BY Cam LindsayPublished May 24, 2008

The fedora, the bullwhip, the ophidiophobia, the over-exaggerated sound effects, yep, no one does adventure quite like Indiana Jones. So it makes sense that creator George Lucas and director pal Steven Spielberg have dusted off his hat for one more quest, The Kingdom of the Crystal Skull — and of course, re-released the first three DVDs for one more ride (but not the last, I can assure you). Not to be confused with 2003’s Complete DVD Collection, this quickly assembled box set (containing Raiders of the Lost Ark, The Temple of Doom and The Last Crusade) still doesn’t offer commentaries but does manage to get Lucas and Spielberg to introduce each new film with plenty of insight any fan would accept as compensation.
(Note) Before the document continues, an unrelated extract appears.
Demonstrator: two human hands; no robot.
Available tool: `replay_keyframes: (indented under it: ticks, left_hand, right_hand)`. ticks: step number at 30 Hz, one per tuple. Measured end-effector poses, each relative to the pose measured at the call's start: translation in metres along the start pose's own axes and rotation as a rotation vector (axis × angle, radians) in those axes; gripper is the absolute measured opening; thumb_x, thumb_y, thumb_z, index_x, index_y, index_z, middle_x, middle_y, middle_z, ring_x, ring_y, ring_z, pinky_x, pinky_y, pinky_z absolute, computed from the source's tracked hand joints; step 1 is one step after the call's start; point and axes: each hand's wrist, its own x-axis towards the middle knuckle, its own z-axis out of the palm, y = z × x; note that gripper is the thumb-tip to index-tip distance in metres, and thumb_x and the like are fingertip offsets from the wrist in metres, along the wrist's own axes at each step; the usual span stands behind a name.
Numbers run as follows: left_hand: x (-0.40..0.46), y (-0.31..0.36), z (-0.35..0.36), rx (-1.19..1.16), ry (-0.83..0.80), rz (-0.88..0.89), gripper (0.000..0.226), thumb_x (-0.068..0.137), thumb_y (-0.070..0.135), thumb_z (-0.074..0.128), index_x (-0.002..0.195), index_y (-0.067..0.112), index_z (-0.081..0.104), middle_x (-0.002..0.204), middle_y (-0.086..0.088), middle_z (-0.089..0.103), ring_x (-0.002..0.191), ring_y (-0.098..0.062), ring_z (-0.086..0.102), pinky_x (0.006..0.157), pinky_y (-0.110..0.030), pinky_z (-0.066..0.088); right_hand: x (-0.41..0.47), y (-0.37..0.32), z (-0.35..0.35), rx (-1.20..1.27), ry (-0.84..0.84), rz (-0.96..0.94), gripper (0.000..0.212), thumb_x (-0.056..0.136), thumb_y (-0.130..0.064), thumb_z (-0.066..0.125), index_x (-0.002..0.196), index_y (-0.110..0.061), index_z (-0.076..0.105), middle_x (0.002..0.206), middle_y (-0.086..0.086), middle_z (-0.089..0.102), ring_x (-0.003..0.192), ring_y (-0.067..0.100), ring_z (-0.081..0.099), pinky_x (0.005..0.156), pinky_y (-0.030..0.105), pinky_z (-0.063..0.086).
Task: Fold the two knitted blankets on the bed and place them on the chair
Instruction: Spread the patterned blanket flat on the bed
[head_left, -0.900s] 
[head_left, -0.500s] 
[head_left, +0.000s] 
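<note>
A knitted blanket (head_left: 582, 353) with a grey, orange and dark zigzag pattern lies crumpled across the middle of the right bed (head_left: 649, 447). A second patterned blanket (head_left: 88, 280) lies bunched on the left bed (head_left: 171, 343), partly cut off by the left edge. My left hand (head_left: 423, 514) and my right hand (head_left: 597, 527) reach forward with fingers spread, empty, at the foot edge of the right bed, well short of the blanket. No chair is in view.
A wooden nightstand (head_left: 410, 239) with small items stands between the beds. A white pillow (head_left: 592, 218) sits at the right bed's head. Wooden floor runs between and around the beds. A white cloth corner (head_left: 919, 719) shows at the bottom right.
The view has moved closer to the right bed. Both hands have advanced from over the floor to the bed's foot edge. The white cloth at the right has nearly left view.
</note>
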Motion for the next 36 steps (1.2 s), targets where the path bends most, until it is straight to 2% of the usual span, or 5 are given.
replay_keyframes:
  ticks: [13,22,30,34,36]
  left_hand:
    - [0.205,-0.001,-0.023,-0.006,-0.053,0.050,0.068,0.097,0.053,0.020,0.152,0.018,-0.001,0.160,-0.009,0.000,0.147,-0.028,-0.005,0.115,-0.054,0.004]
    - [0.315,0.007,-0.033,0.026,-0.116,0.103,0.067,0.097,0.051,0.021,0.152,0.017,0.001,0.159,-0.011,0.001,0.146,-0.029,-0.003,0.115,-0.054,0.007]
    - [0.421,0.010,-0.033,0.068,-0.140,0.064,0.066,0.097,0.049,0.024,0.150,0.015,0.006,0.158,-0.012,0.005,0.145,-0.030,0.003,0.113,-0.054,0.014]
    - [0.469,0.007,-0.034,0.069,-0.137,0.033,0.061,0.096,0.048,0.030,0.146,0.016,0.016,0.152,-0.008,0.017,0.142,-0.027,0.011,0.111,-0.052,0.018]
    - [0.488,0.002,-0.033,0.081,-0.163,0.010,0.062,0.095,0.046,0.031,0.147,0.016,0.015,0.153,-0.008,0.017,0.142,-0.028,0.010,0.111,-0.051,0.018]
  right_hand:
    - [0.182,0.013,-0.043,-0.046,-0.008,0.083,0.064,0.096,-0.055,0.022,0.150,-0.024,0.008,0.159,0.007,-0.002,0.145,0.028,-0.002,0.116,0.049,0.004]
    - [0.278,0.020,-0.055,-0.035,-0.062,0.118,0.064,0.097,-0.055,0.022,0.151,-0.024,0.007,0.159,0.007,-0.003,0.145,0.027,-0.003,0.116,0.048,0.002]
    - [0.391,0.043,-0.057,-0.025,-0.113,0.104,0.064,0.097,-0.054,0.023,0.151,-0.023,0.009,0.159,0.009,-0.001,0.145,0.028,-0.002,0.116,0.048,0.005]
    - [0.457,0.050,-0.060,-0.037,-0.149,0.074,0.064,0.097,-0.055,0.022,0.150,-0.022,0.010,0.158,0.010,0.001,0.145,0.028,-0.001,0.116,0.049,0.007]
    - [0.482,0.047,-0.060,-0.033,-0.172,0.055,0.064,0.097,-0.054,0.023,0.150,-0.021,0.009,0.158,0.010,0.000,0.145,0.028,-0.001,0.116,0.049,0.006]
Spielberg talks about his love for James Bond and making international action stories like the ones he grew up with, while Lucas calls them b-movies with explicit satisfaction, but the first thing we hear is that these films are not based on reality. This sets the tone for Harrison Ford’s Indy and his various cohorts eluding rolling boulders, finding ancient arks that melt faces, battling evil Indian cults that can remove hearts by hand, falling off rope bridges, escaping Nazis (twice!) and discovering and using the Holy Grail. Far-fetched on just about every level, but Ford’s Clark Kent-like professor/Superman Indy persona give us the kind of escapism and hope that maybe, just maybe our past university archaeology instructor did the same on his weekends. It also helps that Spielberg knows how to ham things up to keep us entertained, with unforgettable one-liners, comedic action (Raiders’ definitive shooting of the swordsman) and wide-eyed, gooey sentimentality that only he can pull off. A salute to the franchise is given in a new tribute taken right from the Crystal Skull set, featuring gushing praise from Ford, Karen Allen, Cate Blanchett, Shia LeBeouf, Ray Winstone and Jim Broadbent, while various informative, but not exactly essential, featurettes covering location, friends and foes, Indy’s women and best of all, "The Melting Face!” are good time wasters. But again, it’s the analysis by the two big guns in the three introductions that matters most, revealing juicy titbits like the much more ominous Temple of Doom was designed by Lucas to follow The Empire Strikes Back’s darker template. Good to know! Plus: galleries, storyboards, Lego videogame trailer and demo.